AIM OF THE EXERCISE: Restate all the data exactly, so that each line is the same as before.

╭──

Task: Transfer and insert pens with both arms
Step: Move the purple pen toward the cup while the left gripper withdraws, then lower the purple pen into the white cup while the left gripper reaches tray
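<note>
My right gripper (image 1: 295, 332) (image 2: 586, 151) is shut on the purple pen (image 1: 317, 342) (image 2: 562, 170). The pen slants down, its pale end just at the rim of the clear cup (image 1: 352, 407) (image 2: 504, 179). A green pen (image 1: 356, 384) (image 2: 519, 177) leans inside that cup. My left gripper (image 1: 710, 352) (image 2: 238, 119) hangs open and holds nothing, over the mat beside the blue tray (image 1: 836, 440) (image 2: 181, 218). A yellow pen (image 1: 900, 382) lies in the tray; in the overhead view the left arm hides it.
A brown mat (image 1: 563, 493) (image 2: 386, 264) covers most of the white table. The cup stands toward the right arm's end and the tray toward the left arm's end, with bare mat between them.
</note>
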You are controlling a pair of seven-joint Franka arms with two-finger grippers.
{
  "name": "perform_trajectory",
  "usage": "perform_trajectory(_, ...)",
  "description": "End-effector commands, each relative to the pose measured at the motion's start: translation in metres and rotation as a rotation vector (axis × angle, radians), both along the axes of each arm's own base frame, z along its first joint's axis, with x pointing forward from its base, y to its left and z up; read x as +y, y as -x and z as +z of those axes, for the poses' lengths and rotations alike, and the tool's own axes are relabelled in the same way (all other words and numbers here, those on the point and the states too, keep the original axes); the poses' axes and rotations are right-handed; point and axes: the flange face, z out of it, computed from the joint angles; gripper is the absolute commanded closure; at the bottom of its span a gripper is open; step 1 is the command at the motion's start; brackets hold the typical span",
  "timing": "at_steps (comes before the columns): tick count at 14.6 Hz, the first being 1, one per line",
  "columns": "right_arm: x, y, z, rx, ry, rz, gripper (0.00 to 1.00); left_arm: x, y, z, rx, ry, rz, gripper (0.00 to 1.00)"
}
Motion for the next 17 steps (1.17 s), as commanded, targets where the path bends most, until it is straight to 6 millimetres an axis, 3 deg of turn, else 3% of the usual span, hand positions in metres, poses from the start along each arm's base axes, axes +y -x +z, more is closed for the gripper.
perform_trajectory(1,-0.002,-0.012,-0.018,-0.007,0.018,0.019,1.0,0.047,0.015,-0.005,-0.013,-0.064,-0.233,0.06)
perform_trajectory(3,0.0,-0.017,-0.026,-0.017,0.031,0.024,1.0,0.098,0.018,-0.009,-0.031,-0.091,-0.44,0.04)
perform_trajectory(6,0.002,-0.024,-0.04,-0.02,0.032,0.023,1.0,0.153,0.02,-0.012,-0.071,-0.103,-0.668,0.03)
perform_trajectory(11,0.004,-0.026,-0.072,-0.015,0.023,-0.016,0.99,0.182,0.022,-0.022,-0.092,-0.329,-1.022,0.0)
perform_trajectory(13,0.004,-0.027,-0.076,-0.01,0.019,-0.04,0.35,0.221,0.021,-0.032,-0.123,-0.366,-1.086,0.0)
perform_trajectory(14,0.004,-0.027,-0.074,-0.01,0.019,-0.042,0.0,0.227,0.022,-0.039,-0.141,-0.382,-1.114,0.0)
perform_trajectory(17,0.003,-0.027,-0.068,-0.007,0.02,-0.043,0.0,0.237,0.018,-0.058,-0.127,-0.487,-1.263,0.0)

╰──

WRITTEN RESPONSE:
Task: Transfer and insert pens with both arms
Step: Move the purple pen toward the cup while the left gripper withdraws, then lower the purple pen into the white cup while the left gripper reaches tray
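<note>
My right gripper (image 1: 295, 332) (image 2: 586, 151) is shut on the purple pen (image 1: 317, 342) (image 2: 562, 170). The pen slants down, its pale end just at the rim of the clear cup (image 1: 352, 407) (image 2: 504, 179). A green pen (image 1: 356, 384) (image 2: 519, 177) leans inside that cup. My left gripper (image 1: 710, 352) (image 2: 238, 119) hangs open and holds nothing, over the mat beside the blue tray (image 1: 836, 440) (image 2: 181, 218). A yellow pen (image 1: 900, 382) lies in the tray; in the overhead view the left arm hides it.
A brown mat (image 1: 563, 493) (image 2: 386, 264) covers most of the white table. The cup stands toward the right arm's end and the tray toward the left arm's end, with bare mat between them.
</note>
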You are controlling a pair of seven-joint Franka arms with two-finger grippers.
{
  "name": "perform_trajectory",
  "usage": "perform_trajectory(_, ...)",
  "description": "End-effector commands, each relative to the pose measured at the motion's start: translation in metres and rotation as a rotation vector (axis × angle, radians), both along the axes of each arm's own base frame, z along its first joint's axis, with x pointing forward from its base, y to its left and z up; read x as +y, y as -x and z as +z of those axes, for the poses' lengths and rotations alike, and the tool's own axes are relabelled in the same way (all other words and numbers here, those on the point and the states too, keep the original axes); the poses' axes and rotations are right-handed; point and axes: the flange face, z out of it, computed from the joint angles; gripper is the absolute commanded closure; at the bottom of its span a gripper is open; step 1 is the command at the motion's start; brackets hold the typical span",
  "timing": "at_steps (comes before the columns): tick count at 14.6 Hz, the first being 1, one per line",
  "columns": "right_arm: x, y, z, rx, ry, rz, gripper (0.00 to 1.00); left_arm: x, y, z, rx, ry, rz, gripper (0.00 to 1.00)"
}
Motion for the next 17 steps (1.17 s), as commanded, targets where the path bends most, until it is straight to 6 millimetres an axis, 3 deg of turn, else 3% of the usual span, hand positions in metres, poses from the start along each arm's base axes, axes +y -x +z, more is closed for the gripper.
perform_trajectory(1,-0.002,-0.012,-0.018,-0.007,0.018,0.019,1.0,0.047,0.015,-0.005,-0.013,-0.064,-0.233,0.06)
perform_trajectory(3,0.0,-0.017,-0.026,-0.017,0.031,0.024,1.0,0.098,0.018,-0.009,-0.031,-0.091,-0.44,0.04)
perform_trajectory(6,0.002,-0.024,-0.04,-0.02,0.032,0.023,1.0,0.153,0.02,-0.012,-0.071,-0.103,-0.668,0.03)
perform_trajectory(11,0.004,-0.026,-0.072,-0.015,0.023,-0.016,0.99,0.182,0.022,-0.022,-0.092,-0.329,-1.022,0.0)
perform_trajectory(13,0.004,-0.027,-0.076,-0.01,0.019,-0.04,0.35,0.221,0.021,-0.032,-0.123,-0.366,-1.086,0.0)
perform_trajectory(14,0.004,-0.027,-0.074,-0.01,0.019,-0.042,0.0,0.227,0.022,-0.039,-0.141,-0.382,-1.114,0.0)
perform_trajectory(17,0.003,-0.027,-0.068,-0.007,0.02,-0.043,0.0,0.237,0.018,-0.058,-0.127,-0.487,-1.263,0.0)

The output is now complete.